Higd1a positively modulates mitochondrial respiration by altering CcO activity. (A, Left) Mitochondrial fraction from rat cardiomyocytes expressing shLacZ (shLZ), shHigd1a (shHig), or both shHig and adHigd1a (adHig) were subjected to the CcO activity assay. (Right) CcO activity was measured in cardiomyocytes treated with either adLacZ (adLZ) or adHig. Data represent the means of four individual experiments. (B, Left) The maximum oxygen consumption rate (max OCR) in rat cardiomyocytes transfected with the indicated adenovirus was measured after treatment with oligomycin A and fluorocarbonyl cyanide phenylhydrazone (FCCP). Knockdown of Higd1a resulted in a significant decrease in max OCR, which was rescued by exogenously expressed Higd1a. (Right) Overexpression of Higd1a significantly increased max OCR compared with the cells with adLZ (n = 20 for each group). (C) The relative ATP production rate of cardiomyocytes treated with shLZ or shHig was measured by the MASC assay (n = 6). A numerical value of ATP production at 10 min in shLZ groups is regarded as 1.0. (D) The relative ATP production rate of cardiomyocytes treated with adLZ or adHig was measured by MASC assay (n = 5). A numerical value of ATP production at 10 min in adLZ groups is regarded as 1.0. Data represent the means ± SEM; *P < 0.05, **P < 0.01.

Fig. 4.

(A) Representative sequential YFP/CFP ratiometric images of Mit-ATeam fluorescence in cardiomyocytes expressing corresponding adenovirus during hypoxia (n = 12 for adLZ, n = 23 for shHig, n = 18 for adHig).

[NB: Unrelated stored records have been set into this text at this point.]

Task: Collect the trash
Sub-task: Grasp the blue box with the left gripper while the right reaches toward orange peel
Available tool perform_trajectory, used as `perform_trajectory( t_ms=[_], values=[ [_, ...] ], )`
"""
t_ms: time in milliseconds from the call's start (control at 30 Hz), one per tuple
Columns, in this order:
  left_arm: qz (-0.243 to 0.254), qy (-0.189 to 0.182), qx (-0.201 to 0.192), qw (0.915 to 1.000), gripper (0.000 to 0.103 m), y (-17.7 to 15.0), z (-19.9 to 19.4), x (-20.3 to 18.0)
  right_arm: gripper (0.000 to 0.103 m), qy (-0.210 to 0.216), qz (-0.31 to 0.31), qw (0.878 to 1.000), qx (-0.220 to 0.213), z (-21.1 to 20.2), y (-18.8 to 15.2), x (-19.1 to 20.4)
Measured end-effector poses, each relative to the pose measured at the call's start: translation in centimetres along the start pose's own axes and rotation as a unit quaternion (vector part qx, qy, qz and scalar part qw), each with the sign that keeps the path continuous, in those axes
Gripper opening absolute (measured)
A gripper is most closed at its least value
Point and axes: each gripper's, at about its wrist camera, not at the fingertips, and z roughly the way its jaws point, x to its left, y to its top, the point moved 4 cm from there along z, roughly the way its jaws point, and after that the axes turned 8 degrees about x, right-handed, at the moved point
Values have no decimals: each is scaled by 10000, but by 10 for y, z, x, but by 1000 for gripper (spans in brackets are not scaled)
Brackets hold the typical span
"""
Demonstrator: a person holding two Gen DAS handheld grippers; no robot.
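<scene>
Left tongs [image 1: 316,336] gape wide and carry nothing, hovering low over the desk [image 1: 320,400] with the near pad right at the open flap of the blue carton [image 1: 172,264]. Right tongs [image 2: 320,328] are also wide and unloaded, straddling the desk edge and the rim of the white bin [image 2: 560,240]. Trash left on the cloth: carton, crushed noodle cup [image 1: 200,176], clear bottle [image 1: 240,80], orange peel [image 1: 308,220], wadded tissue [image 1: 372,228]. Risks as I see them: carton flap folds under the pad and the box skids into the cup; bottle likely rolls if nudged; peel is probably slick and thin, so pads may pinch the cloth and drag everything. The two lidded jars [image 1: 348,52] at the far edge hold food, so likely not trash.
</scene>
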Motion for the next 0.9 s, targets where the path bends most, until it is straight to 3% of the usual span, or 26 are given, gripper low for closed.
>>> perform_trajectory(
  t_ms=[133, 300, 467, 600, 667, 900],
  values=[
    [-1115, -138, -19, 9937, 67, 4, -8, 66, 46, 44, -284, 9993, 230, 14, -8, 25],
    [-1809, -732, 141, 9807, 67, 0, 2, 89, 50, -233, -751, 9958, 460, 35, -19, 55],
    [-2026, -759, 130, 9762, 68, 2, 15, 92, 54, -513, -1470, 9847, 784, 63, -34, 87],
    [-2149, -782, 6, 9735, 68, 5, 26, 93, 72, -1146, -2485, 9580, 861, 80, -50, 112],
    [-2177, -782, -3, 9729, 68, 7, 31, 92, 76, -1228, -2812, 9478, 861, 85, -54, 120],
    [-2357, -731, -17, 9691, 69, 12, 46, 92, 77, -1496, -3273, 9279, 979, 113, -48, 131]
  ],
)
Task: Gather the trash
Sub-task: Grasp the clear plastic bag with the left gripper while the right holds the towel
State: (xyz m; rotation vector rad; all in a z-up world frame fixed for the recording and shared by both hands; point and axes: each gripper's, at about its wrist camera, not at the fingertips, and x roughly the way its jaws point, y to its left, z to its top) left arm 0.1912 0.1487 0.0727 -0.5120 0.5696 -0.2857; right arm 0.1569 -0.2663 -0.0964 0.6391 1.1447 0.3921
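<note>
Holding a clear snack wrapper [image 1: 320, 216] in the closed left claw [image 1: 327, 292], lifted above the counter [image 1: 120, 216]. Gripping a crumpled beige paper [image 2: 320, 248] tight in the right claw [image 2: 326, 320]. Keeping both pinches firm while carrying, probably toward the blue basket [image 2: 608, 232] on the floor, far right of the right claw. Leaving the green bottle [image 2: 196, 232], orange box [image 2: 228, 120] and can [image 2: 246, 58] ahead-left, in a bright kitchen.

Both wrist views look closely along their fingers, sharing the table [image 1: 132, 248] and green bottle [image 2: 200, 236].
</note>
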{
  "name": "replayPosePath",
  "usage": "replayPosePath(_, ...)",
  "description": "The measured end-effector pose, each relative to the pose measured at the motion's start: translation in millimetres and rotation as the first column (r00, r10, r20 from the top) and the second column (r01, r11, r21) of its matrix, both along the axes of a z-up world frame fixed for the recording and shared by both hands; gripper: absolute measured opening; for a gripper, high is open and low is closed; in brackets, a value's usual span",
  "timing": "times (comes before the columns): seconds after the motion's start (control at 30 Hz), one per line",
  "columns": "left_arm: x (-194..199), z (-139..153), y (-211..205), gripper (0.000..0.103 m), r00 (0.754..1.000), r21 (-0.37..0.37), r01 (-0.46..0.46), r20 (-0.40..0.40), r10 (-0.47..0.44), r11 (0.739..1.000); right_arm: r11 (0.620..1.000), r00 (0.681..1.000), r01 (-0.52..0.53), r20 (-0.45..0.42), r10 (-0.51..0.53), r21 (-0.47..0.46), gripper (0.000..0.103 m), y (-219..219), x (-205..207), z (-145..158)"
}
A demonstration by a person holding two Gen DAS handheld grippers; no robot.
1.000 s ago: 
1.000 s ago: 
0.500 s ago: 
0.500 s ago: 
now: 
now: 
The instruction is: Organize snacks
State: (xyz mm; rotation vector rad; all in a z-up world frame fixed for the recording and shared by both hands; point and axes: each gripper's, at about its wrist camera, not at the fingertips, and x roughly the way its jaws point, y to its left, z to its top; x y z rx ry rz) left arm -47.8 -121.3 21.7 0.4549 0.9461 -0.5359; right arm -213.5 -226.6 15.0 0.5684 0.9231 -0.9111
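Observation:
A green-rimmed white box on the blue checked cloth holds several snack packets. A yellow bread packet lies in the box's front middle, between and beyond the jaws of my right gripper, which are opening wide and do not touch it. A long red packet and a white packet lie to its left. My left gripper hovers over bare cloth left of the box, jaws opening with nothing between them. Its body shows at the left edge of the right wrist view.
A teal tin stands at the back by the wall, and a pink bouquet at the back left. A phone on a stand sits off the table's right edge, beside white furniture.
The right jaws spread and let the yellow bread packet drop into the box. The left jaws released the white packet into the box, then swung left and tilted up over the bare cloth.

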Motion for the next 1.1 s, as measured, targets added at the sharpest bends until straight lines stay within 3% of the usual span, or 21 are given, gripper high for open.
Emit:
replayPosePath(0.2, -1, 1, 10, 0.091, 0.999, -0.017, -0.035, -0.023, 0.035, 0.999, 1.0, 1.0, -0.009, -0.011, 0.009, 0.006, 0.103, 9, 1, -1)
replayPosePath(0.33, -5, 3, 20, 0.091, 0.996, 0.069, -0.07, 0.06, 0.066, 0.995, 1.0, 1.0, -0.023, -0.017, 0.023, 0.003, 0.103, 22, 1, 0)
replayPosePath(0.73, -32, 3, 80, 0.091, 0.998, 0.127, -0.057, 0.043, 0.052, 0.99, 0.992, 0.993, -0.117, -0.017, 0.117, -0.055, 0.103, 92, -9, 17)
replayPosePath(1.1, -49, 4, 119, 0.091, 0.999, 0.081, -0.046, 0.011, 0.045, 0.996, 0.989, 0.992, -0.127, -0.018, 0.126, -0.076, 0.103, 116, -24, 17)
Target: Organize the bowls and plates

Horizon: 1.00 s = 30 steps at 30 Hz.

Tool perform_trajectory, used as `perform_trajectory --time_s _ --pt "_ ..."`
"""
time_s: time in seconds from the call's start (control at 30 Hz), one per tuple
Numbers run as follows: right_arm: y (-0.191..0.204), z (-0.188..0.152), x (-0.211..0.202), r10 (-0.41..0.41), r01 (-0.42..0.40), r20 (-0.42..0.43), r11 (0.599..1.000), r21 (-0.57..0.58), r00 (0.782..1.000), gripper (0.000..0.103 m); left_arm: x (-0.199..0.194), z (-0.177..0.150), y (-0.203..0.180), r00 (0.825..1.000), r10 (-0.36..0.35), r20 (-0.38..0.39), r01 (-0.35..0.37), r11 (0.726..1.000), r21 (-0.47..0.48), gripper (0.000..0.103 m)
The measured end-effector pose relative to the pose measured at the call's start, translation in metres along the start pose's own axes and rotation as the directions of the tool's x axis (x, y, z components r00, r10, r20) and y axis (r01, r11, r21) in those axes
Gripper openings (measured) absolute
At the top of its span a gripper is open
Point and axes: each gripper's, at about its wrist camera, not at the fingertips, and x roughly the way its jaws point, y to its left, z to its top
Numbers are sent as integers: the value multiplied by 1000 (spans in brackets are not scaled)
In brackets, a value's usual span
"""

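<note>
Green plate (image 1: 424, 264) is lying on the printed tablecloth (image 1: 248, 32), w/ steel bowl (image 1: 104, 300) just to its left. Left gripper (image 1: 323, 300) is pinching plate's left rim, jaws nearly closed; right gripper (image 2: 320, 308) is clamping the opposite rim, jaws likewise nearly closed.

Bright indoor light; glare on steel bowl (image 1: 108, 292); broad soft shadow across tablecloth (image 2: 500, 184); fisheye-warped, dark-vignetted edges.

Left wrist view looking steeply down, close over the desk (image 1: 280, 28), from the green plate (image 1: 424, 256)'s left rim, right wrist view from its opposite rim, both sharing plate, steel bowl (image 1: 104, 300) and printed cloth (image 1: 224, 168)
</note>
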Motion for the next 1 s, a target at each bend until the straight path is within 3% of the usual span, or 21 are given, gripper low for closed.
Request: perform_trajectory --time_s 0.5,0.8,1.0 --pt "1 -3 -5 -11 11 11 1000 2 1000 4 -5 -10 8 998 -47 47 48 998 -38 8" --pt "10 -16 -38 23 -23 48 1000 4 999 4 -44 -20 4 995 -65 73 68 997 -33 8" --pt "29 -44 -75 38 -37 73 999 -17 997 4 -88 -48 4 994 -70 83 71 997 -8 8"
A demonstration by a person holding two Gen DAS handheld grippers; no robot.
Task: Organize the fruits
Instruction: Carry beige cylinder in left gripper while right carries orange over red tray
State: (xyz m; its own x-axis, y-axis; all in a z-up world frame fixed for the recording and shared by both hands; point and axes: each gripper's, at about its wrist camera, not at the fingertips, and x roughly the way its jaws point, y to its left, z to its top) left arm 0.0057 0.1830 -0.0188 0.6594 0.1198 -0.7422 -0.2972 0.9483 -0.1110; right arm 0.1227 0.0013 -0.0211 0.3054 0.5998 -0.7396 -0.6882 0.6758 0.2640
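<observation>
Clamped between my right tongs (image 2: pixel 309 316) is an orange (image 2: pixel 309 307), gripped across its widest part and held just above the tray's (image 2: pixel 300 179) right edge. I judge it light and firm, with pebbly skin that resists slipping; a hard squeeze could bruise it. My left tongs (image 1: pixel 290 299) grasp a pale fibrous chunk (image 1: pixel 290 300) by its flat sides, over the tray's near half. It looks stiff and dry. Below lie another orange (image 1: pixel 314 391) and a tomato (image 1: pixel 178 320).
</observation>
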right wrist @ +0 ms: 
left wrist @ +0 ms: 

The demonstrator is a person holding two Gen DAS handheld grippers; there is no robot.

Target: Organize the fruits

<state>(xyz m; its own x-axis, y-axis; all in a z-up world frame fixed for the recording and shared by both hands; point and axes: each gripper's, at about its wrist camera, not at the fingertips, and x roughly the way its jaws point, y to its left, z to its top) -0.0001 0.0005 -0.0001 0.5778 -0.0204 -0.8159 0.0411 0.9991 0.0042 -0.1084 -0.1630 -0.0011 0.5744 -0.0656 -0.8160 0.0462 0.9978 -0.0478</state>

All of the measurements were normalized to the ratio at time 0 and compared between adLZ and adHig or shHig. (Scale bar, 20 μm.) (B) Cell death of cardiomyocytes treated with shHig was significantly increased compared with the control, which was rescued by addition of adHig under hypoxic conditions for 24 h (n = 12 for each group). Data represent the means of three independent cultures, ± SEM; *P < 0.05, **P < 0.01, compared with control (adLZ or shLZ).

Fig. 5.

Higd1a acts on the H pathway. Model depicting our docking simulation (side view) and its relationship with the H pathway. The model shows the location of Higd1a (magenta) in the CcO complex (white) and its relationship to R38 of cytochrome c oxidase subunit I and the formyl group of heme a, a component of the H pathway (red arrow).